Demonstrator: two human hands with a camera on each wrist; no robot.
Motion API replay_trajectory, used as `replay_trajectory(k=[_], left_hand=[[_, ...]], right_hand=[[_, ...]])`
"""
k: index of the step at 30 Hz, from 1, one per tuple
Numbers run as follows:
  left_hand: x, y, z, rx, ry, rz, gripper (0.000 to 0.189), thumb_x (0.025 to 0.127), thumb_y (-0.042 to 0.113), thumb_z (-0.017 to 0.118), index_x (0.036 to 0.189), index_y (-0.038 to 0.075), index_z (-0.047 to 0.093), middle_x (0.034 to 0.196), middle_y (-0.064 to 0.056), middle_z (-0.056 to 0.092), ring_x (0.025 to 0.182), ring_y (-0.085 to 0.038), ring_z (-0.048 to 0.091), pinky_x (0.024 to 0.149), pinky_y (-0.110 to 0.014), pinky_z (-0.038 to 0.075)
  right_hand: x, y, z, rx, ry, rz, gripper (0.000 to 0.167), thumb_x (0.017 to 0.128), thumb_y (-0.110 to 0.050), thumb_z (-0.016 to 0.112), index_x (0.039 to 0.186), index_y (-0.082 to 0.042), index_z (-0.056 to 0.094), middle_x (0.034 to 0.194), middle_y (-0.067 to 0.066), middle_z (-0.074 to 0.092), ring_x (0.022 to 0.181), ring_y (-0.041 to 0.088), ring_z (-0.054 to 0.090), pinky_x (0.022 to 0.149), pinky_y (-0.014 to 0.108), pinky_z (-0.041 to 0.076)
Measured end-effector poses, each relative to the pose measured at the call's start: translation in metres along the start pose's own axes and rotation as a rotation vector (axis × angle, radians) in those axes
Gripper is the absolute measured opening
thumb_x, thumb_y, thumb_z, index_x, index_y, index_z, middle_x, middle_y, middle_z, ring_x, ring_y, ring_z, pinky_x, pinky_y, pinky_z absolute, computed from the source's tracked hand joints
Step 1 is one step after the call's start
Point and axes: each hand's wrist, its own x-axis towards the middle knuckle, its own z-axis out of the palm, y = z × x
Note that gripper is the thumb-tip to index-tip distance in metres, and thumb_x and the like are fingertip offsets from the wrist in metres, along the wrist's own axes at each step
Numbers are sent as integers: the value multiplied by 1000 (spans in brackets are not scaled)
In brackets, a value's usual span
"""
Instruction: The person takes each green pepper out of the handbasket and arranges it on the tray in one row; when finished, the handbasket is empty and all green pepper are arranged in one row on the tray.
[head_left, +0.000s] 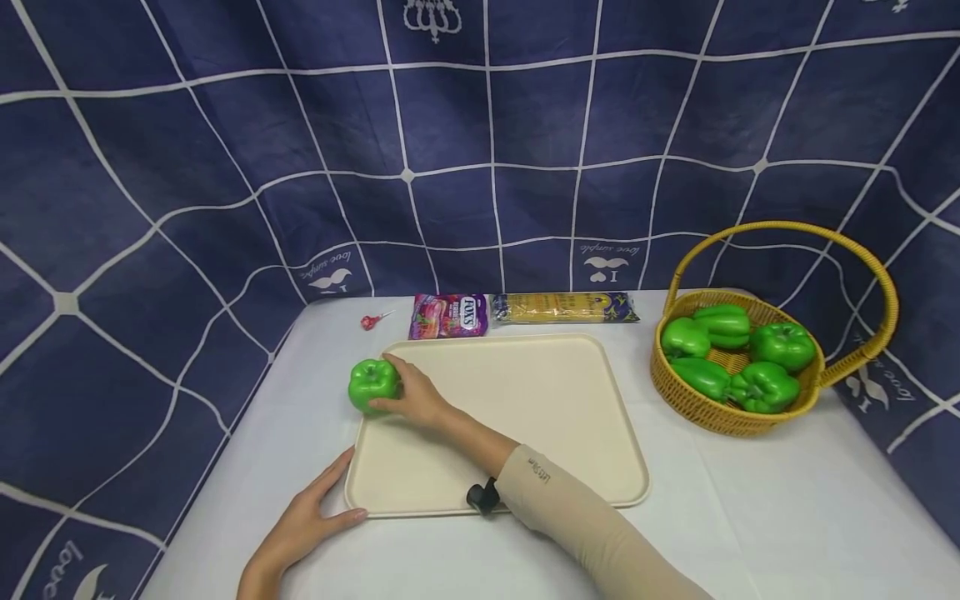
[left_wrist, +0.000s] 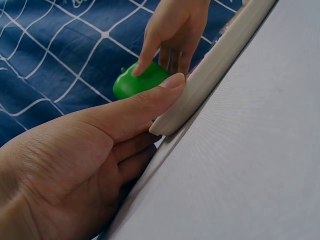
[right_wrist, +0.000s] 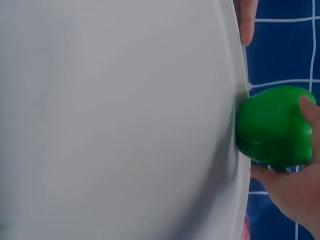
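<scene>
A green bell pepper is held in my right hand at the far left edge of the beige tray. In the right wrist view, thumb and fingers are around the pepper, which overlaps the tray's rim. My left hand holds the tray's near left corner, its fingers along the left side and its thumb at the front edge. In the left wrist view this hand spans the corner, partly hiding the pepper and the right hand behind it.
A wicker basket with a tall handle holds several green peppers at the right. Behind the tray lie a purple FOX'S candy bag, a yellow spaghetti packet and a small red lollipop. Blue checked cloth hangs around the white table.
</scene>
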Motion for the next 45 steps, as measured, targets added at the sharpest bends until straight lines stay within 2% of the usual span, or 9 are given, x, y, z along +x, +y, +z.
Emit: replay_trajectory(k=[6, 12, 18, 23, 28, 31, 35, 40, 45], left_hand=[[2, 0, 1, 5, 0, 1, 88, 70, 37, 78, 145, 25, 32, 146, -15, 33, 132, -40, 27, 104, -59, 23], [2, 2, 1, 5, -11, -24, 89, 70, 39, 78, 145, 24, 32, 146, -16, 31, 131, -42, 26, 104, -61, 22], [1, 4, -1, 14, -13, -60, 91, 69, 41, 78, 145, 24, 31, 147, -16, 30, 132, -43, 25, 104, -62, 21], [2, 4, 0, -2, -15, -48, 90, 69, 39, 78, 145, 24, 31, 147, -16, 29, 132, -42, 24, 104, -61, 20], [3, 3, 0, -4, -18, -50, 90, 69, 39, 78, 145, 25, 31, 147, -15, 29, 132, -42, 24, 105, -61, 21], [3, 4, 0, 3, -19, -63, 91, 69, 39, 78, 145, 25, 30, 147, -15, 29, 132, -43, 24, 105, -61, 20], [3, 5, -1, 3, -25, -92, 92, 69, 39, 78, 145, 25, 30, 148, -15, 28, 132, -43, 23, 104, -62, 19], [5, 5, 0, 5, -32, -118, 94, 67, 43, 78, 146, 26, 29, 148, -15, 27, 132, -43, 23, 105, -62, 19], [4, 2, 1, 13, -27, -129, 95, 65, 45, 78, 145, 28, 30, 148, -14, 27, 133, -42, 23, 104, -62, 20]], right_hand=[[-5, -1, -13, -51, -7, -26, 92, 78, -38, 73, 147, -10, 19, 143, 14, 35, 130, 24, 35, 109, 34, 28], [-22, -5, -42, -142, -27, -128, 89, 79, -42, 71, 147, -14, 20, 146, 10, 30, 134, 22, 27, 109, 38, 27], [-48, -19, -90, -238, -44, -258, 80, 82, -39, 69, 145, -16, 26, 145, 8, 29, 134, 19, 23, 110, 40, 27], [-78, -17, -144, -267, 24, -301, 77, 82, -39, 68, 144, -16, 29, 147, 5, 28, 135, 17, 23, 110, 42, 26], [-116, -1, -210, -304, 181, -259, 73, 81, -34, 71, 141, -13, 35, 145, 6, 32, 133, 24, 28, 107, 52, 28], [-143, 16, -246, -358, 288, -195, 73, 79, -30, 74, 140, -12, 38, 143, 10, 36, 131, 29, 31, 104, 57, 29], [-181, 45, -285, -421, 387, -90, 71, 79, -25, 74, 139, -11, 38, 140, 15, 37, 128, 35, 33, 100, 60, 32], [-228, 78, -317, -436, 468, 45, 71, 80, -18, 73, 140, -8, 36, 135, 22, 38, 124, 44, 34, 93, 66, 32], [-257, 104, -331, -420, 470, 152, 73, 84, -21, 69, 143, -4, 28, 132, 31, 38, 116, 52, 36, 89, 66, 34]])
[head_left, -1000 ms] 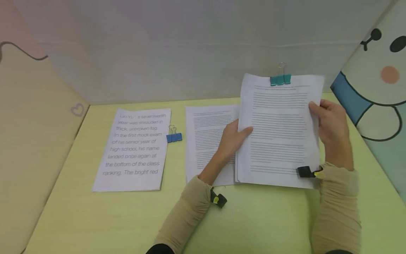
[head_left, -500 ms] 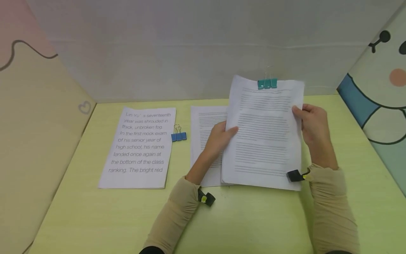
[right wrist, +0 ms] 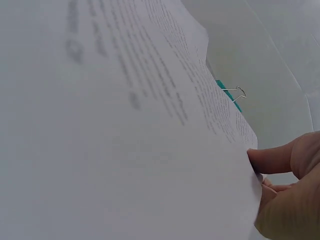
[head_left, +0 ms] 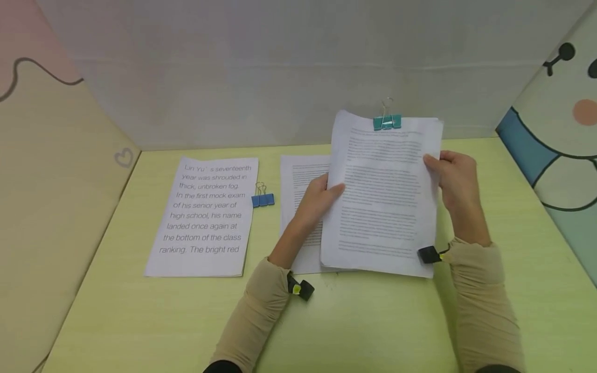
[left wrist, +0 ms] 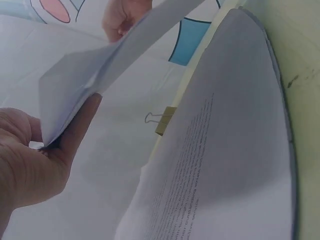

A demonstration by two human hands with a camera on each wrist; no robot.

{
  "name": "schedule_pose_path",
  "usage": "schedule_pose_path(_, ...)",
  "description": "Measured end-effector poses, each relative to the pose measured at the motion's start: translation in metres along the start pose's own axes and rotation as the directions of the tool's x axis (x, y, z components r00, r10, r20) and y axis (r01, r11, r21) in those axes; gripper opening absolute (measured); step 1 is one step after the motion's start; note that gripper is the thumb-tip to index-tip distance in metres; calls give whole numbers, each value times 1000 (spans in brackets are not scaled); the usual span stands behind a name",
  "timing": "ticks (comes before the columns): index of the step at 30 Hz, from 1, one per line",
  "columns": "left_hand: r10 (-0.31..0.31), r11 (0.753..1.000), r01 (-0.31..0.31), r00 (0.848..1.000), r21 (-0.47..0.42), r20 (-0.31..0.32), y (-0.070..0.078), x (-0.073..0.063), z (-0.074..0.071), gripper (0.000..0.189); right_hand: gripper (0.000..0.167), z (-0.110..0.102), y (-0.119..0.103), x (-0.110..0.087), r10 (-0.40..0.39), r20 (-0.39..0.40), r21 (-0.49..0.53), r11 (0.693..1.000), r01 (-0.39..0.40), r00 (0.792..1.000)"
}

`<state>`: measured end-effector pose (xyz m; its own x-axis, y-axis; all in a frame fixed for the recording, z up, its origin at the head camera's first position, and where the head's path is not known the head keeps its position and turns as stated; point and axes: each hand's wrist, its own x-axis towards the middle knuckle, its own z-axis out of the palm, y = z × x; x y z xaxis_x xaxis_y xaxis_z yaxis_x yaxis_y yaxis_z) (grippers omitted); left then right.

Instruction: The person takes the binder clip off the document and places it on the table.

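Both hands hold up a stack of printed sheets (head_left: pixel 380 207) with a teal binder clip (head_left: pixel 387 123) gripping its top edge. My left hand (head_left: pixel 317 202) pinches the left edge, thumb on the front page and fingers behind, as the left wrist view also shows. On the right edge, my right hand (head_left: pixel 459 181) pinches the sheets between thumb and fingers. Beneath the held stack lies another printed stack (head_left: pixel 305 261), partly covered by it in the head view. An olive-yellow binder clip (left wrist: pixel 165 121) shows at that lower stack's edge in the left wrist view.
To the left on the pale yellow-green table (head_left: pixel 186 321) lies a large-print paper stack (head_left: pixel 200 216). A blue binder clip (head_left: pixel 263 200) sits at its right edge. A white wall (head_left: pixel 233 93) closes off the back, with decorated panels at both sides.
Both hands have carried the clipped stack leftward, so it now covers more of the stack lying below. The head view has shifted slightly. The grip on both edges stays the same.
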<state>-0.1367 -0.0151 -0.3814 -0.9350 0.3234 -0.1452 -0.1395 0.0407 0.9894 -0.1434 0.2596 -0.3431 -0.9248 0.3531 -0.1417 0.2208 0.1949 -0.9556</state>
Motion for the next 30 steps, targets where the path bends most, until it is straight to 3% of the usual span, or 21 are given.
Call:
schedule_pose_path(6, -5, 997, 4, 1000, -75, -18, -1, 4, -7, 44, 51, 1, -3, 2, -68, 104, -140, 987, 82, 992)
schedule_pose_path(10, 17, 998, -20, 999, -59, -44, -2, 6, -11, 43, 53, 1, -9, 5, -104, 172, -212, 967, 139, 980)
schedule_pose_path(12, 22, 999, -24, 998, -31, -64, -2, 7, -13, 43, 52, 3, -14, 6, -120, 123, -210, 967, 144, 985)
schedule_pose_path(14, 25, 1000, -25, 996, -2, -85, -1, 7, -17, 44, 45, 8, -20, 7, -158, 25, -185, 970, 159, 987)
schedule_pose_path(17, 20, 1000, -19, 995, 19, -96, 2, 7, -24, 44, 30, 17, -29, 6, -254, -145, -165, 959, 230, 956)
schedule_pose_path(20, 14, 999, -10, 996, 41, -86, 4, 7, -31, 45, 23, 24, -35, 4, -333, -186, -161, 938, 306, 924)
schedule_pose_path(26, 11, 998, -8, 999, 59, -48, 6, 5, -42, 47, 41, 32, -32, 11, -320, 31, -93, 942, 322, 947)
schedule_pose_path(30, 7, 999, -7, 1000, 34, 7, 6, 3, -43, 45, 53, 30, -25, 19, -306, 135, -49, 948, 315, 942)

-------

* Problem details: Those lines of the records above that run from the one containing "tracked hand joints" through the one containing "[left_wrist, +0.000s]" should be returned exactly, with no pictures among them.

* Final answer:
thumb_x, thumb_y, thumb_z, index_x, index_y, index_z, middle_x, middle_y, middle_z, ring_x, ring_y, ring_z, pinky_x, pinky_y, pinky_z absolute, computed from the source's tracked hand joints
Step 1 is one step after the call's start
Point and axes: each hand's wrist, its own x-axis towards the middle knuckle, its own z-axis out of the palm, y = z × x
Note that gripper is the thumb-tip to index-tip distance in metres, and thumb_x and the like are fingertip offsets from the wrist in metres, along the wrist's own axes at each step
Numbers are sent as integers: the value multiplied by 1000 (spans in brackets are not scaled)
In brackets, a value's usual span
"""
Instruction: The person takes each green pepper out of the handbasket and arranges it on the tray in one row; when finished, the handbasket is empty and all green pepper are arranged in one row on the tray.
[head_left, +0.000s] 
[left_wrist, +0.000s] 

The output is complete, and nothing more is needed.